Scrolling down a bit after opening this file in Wireshark we see some frames in different color. Looks really bad, right? Well, it's not that bad. Hold on, we'll get there.
Checking the SYN packet (frame 37) we see SACK and Window Scaling in the TCP Options. Good. Same thing in in the SYN/ACK (frame 38), SACK and Windows scaling. Awesome. Don't see anything weird regarding SACK.
An estimate of the unloaded RTT is the time between the SYN packet and the first ACK (frame 39). It's about 9.3 ms, which matches your findings. Note that the time between SYN/ACK and ACK (frames 38 and 39) is much lower than between SYN and SYN/ACK (37 and 38). This means that this capture file is taken at the receiver, and to see why that's not ideal, we'll have to go back to school.
Between the sender and the receiver there is one part of the network path that is the smallest, which limits the bandwidth.
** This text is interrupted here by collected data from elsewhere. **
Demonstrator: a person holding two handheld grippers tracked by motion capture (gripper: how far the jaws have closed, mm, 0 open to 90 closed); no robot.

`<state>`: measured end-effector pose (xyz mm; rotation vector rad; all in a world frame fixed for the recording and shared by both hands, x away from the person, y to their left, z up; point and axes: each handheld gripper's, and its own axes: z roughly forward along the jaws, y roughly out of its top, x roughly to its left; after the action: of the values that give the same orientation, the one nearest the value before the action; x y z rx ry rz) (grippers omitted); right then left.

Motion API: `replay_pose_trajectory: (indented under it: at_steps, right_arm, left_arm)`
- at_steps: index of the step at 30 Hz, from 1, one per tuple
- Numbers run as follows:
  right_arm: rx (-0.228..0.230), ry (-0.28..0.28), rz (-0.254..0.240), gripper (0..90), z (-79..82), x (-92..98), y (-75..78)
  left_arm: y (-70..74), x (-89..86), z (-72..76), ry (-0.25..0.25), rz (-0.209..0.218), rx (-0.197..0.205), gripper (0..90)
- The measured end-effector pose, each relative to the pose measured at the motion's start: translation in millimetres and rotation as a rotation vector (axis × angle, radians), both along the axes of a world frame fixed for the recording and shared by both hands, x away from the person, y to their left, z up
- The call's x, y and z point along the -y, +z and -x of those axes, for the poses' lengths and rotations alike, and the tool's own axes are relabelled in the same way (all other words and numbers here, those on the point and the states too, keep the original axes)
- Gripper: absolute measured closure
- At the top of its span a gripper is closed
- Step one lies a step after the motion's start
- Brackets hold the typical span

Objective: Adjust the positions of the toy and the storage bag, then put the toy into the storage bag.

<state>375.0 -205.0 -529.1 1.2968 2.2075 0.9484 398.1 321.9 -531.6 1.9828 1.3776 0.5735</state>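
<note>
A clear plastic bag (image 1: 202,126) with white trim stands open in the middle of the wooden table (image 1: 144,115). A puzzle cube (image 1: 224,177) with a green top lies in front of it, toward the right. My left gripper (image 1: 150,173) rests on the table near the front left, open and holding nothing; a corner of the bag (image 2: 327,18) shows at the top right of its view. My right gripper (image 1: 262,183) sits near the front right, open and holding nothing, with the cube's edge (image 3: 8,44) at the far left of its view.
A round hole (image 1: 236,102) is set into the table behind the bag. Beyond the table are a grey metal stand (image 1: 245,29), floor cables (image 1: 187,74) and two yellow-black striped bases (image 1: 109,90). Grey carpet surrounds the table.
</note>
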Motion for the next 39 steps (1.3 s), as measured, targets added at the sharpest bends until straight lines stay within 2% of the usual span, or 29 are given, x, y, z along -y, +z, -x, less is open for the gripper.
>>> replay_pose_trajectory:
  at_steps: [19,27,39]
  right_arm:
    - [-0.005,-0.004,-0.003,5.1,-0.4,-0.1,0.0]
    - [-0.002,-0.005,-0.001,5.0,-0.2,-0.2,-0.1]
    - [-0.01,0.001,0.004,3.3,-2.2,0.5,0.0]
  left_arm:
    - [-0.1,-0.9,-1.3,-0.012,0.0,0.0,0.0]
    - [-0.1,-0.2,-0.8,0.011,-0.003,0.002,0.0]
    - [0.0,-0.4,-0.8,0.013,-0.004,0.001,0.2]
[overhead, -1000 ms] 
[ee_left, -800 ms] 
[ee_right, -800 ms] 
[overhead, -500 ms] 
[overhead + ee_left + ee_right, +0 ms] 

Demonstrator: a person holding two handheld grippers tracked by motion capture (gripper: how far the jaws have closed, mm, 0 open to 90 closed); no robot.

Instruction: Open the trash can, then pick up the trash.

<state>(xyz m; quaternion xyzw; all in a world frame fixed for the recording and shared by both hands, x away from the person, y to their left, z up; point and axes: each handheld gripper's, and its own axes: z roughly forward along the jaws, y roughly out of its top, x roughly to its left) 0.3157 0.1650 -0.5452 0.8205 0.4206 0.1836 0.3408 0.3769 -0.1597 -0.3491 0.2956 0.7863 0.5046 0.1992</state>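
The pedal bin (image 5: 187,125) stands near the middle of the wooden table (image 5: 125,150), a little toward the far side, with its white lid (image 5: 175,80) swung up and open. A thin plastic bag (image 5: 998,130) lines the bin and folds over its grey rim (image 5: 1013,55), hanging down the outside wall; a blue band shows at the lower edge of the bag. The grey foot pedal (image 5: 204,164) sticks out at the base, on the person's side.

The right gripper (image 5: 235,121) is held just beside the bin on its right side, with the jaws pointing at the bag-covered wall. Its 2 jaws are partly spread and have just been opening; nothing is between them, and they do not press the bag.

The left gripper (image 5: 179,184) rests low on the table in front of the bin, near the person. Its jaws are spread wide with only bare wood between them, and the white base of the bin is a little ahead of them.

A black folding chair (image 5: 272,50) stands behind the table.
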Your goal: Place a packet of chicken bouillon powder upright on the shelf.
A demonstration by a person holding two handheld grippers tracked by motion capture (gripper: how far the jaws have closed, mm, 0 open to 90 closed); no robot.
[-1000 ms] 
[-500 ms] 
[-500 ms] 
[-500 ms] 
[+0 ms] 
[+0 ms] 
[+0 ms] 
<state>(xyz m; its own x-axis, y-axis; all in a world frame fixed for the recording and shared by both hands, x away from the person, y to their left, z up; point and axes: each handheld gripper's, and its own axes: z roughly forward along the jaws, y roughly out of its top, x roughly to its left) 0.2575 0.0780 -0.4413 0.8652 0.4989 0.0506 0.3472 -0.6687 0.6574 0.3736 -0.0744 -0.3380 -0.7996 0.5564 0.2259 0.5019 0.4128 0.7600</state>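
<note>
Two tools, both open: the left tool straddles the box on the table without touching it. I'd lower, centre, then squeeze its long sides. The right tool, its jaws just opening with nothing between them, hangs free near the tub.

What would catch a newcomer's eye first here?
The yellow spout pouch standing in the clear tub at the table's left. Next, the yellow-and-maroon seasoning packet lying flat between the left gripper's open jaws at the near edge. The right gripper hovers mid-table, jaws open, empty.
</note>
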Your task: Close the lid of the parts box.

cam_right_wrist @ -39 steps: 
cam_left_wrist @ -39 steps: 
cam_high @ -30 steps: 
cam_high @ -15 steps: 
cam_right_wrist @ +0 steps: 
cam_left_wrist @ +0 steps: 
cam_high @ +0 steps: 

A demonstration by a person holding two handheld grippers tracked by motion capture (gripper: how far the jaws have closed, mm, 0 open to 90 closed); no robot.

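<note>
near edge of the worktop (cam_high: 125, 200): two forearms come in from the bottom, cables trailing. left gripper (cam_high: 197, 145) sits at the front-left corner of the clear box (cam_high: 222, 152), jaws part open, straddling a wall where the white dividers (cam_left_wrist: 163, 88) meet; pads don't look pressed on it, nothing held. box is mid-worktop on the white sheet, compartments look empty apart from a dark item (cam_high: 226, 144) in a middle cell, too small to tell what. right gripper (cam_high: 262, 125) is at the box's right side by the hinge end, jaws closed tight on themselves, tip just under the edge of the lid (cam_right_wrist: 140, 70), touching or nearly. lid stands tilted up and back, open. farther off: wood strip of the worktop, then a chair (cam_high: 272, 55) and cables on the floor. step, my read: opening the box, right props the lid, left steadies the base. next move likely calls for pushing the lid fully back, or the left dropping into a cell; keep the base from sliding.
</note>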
The RTT estimate we just got from the handshake gives us an estimate of the length of this network path. A measurement of how many packets we can fit in this pipe is the Pipe Capacity or the Bandwidth Delay Product - PC [bits] = R [bits/s] * RTT [s], where R is the smallest bandwidth. Pipe Capacity is then a measurement of volume.
Imagine a garden hose. Its volume is measured is defined by its length and its width in the same way right? To get the most water out of it, it needs to be completely filled with water, otherwise there will be air gaps limiting the water flow. In case we manage to fill it completely, it might overflow. We can use a bucket so that we won't get the floor wet, and if the bucket overflows that doesn't affect the water flow.
Turns out that it's exactly the same in the network path. We need to fill the pipe... In other words, Pipe Capacity is the smallest bytes in flight (how much water we have in the pipe + bucket) between the sender and the receiver that fully utilizes the smallest bandwidth (doesn't cause air gaps). So if the bytes in flight > PC then we're good!
Looking at the TCP trace Statistics -> TCP StreamGraph -> Time Sequence Graph (tcptrace) we can see bytes on the Y-axis, and time on the X-axis. The derivative of this curve is bytes/second, or throughput. Note how the black "line" is flat, meaning throughput is stable! It's interrupted by blue lines a couple of times though (those are the SACK ranges in the duplicate ACKs), but as can be seen it does not affect throughput.
See how the lower right gray solid line (zoom in a bit, that's the ACKs) is really close to the black TCP segments? The time between the TCP segment and the ACK is the RTT, here's it's almost 0! It means that there are not many segments in flight passed this capture point. This in turns means that we can't use that to estimate the bytes in flight, and this is why a sender side packet capture is way better.
Packets here are naturally lost before the capture point. Each data segment that was in flight at the time of the loss triggers a duplicate ACK. Therefore we can use the number of duplicate ACKs to estimate the bytes in flight at the time of the packet loss. Here we see about 9, 16 and 23 segments. Each segment has 1448 bytes of data, so that's gives us a bytes in flight between 13k and 33k. The throughput here was about than 3 Mbit/s (from IO graph) and with the RTT we measured before we get a Pipe Capacity less than 3e6 [bits/s] * 10e-3 [s] / 8 bytes = 3750 bytes, or less than 3 segments.
Because the bytes in flight at the time of these losses are not really the same (hard to tell here with so few samples) I can't really say if these are random losses (that are bad bad bad) or losses occurring because a queue/bucket overflows, but they are occurring when bytes in flight > PC so throughput is not affected.
Your answer seems to indicate that they were indeed random, but not so many to cause low throughput.